# What the task requires
Set down the entries once more, exactly as given.
** Entries shown follows **
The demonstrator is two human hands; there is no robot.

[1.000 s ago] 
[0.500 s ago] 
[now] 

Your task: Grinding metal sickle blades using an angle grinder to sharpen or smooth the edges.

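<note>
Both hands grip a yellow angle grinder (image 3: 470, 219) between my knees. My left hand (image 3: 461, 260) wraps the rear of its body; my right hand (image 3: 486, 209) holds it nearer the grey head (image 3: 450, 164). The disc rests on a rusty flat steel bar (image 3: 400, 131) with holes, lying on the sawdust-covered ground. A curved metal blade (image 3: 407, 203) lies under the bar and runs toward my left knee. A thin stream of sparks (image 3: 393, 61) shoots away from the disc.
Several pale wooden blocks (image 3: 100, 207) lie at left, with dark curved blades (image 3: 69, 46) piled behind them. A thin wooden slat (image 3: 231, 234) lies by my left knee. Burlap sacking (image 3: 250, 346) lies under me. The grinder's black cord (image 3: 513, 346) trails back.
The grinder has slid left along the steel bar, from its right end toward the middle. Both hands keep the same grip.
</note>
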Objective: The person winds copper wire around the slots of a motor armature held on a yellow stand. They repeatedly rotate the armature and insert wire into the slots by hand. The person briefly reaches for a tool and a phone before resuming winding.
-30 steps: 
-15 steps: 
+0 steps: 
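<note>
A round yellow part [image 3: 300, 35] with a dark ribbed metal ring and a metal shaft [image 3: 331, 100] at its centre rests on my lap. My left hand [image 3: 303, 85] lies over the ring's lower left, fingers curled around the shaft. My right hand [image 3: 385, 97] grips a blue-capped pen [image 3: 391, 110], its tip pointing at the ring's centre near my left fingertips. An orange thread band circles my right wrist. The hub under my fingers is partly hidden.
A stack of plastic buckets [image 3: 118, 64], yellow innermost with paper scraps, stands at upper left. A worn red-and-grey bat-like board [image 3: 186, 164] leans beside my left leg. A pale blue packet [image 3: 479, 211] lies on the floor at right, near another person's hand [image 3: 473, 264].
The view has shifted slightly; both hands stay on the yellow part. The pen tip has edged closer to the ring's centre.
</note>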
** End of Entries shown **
# Reply to the exercise
The demonstrator is two human hands; there is no robot.

[1.000 s ago] 
[0.500 s ago] 
[now] 

Your task: Grinding metal sickle blades using an angle grinder to sharpen or smooth the edges.

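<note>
Both hands grip a yellow angle grinder (image 3: 470, 219) between my knees. My left hand (image 3: 461, 260) wraps the rear of its body; my right hand (image 3: 486, 209) holds it nearer the grey head (image 3: 450, 164). The disc rests on a rusty flat steel bar (image 3: 400, 131) with holes, lying on the sawdust-covered ground. A curved metal blade (image 3: 407, 203) lies under the bar and runs toward my left knee. A thin stream of sparks (image 3: 393, 61) shoots away from the disc.
Several pale wooden blocks (image 3: 100, 207) lie at left, with dark curved blades (image 3: 69, 46) piled behind them. A thin wooden slat (image 3: 231, 234) lies by my left knee. Burlap sacking (image 3: 250, 346) lies under me. The grinder's black cord (image 3: 513, 346) trails back.
The grinder has slid left along the steel bar, from its right end toward the middle. Both hands keep the same grip.
</note>
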Objective: The person winds copper wire around the slots of a motor armature held on a yellow stand. They repeatedly rotate the armature and insert wire into the slots by hand. The person briefly reaches for a tool and a phone before resuming winding.
-30 steps: 
-15 steps: 
+0 steps: 
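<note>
A round yellow part [image 3: 300, 35] with a dark ribbed metal ring and a metal shaft [image 3: 331, 100] at its centre rests on my lap. My left hand [image 3: 303, 85] lies over the ring's lower left, fingers curled around the shaft. My right hand [image 3: 385, 97] grips a blue-capped pen [image 3: 391, 110], its tip pointing at the ring's centre near my left fingertips. An orange thread band circles my right wrist. The hub under my fingers is partly hidden.
A stack of plastic buckets [image 3: 118, 64], yellow innermost with paper scraps, stands at upper left. A worn red-and-grey bat-like board [image 3: 186, 164] leans beside my left leg. A pale blue packet [image 3: 479, 211] lies on the floor at right, near another person's hand [image 3: 473, 264].
The view has shifted slightly; both hands stay on the yellow part. The pen tip has edged closer to the ring's centre.
</note>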

Nothing more is required for this answer.